L'âne bâté n'est pas celui qu'on croit

​Le Pays basque, dans le sud de la France. L’âne Balthazar mène une existence heureuse auprès de Marie, une adolescente qui n’est pas avare d’affection envers l’animal. Cruelle, la vie les séparera, et Balthazar connaîtra maints tourments au contact d’une brute puis d’un assassin.

​On l’a signalé lors d’une diffusion passée du film Pickpocket, le cinéaste Robert Bresson
(Les dames du bois de Boulogne, Un condamné à mort s’est échappé) appartient, à l’instar des Alfred Hitchcock, Stanley Kubrick et autres Ingmar Bergman, au club sélect des maîtres du 7e art révérés non seulement par la critique, mais aussi, et de manière encore plus significative, par les autres réalisateurs.

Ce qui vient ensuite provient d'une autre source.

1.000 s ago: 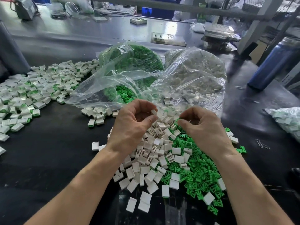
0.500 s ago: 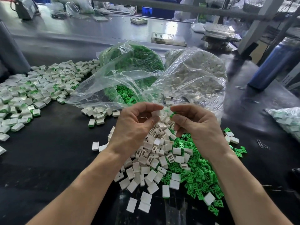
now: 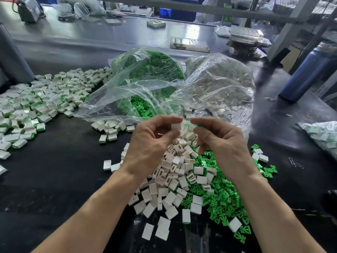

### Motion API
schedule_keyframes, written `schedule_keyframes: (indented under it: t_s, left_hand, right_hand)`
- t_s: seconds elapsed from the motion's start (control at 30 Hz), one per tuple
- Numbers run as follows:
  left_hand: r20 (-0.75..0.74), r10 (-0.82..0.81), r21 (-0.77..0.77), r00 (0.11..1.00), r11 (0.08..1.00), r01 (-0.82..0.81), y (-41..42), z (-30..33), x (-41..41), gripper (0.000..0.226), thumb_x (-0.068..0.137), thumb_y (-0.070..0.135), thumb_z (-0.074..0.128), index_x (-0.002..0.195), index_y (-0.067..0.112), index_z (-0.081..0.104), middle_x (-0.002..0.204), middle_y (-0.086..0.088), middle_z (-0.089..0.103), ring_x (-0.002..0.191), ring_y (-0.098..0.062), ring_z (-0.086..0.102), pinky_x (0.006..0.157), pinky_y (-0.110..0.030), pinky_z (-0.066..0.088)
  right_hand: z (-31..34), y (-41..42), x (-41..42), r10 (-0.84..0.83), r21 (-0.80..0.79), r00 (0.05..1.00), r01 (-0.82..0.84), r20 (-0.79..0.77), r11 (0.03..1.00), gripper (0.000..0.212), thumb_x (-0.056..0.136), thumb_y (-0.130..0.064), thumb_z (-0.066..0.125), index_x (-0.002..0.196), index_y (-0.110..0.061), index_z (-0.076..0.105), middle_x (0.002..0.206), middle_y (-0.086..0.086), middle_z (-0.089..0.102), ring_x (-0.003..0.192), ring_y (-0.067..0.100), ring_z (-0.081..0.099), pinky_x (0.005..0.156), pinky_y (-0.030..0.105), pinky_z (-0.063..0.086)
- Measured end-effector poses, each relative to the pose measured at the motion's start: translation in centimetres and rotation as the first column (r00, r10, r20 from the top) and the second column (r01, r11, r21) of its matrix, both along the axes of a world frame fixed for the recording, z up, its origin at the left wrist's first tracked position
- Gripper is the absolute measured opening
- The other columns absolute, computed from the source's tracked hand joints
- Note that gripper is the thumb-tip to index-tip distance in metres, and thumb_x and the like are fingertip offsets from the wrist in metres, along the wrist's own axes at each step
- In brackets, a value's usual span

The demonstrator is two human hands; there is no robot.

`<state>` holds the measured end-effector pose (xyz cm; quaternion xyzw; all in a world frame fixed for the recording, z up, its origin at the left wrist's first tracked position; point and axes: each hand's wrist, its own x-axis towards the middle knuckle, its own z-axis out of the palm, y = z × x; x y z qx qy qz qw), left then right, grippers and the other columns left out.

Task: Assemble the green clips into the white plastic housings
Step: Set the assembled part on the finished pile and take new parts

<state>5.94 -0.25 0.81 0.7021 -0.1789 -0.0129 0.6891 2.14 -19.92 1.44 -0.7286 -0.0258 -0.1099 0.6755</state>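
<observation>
A dark workbench (image 3: pixel 54 179) fills a cluttered workshop, with grey table surface and metal frames behind. At twelve o'clock two clear plastic bags lie slumped with mouths open toward the person: the bag of green clips (image 3: pixel 145 73) on the left and the bag of white housings (image 3: pixel 218 88) on the right, touching each other. At ten o'clock a wide spread of assembled pieces (image 3: pixel 36 106) runs to the left edge. At six o'clock loose white housings (image 3: pixel 169 189) heap against a pile of loose green clips (image 3: pixel 222 198). Bare dark bench lies at eight o'clock, between the spread and the heap, and at three o'clock. A blue bottle (image 3: pixel 308 73) stands at two o'clock. The left hand (image 3: pixel 151 145) pinches one white housing (image 3: pixel 176 126) between thumb and fingers above the heap. The right hand (image 3: pixel 224 143) pinches a green clip (image 3: pixel 199 124), just beside the housing, not touching. Which way either piece's long axis runs is unclear.
</observation>
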Motion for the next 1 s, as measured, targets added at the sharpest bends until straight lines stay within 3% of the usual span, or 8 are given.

À cet égard, Au hasard Balthazar fut d’emblée salué par les pairs de Bresson, et pas les moindres.

D’ailleurs, à l’occasion d’une édition spéciale de l’émission culturelle Pour le plaisir, les Louis Malle, Marguerite Duras et autres Jean-Luc Godard vinrent tous rendre hommage au
cinéaste et à sa plus récente proposition, qu’ils jugèrent d’office comme «Espace flexible marquant un tournant dans l’art cinématographique». Il y a pire verdict.
Et pires critiques pour le formuler.

Inspirante et traversée de questionnements existentiels et religieux (dans le cas d’Au hasard Balthazar, l’auteur affirma avoir découpé son film en sept tableaux afin que chacun représente l’un des péchés capitaux), l’œuvre bressonnienne repose sur un paradoxe. En effet, c’est par le style ascétique de la mise en scène, par l’épure de l’approche narrative et par le
minimalisme du jeu que jaillit la richesse du discours. Au hasard Balthazar en constitue l’une des plus belles preuves.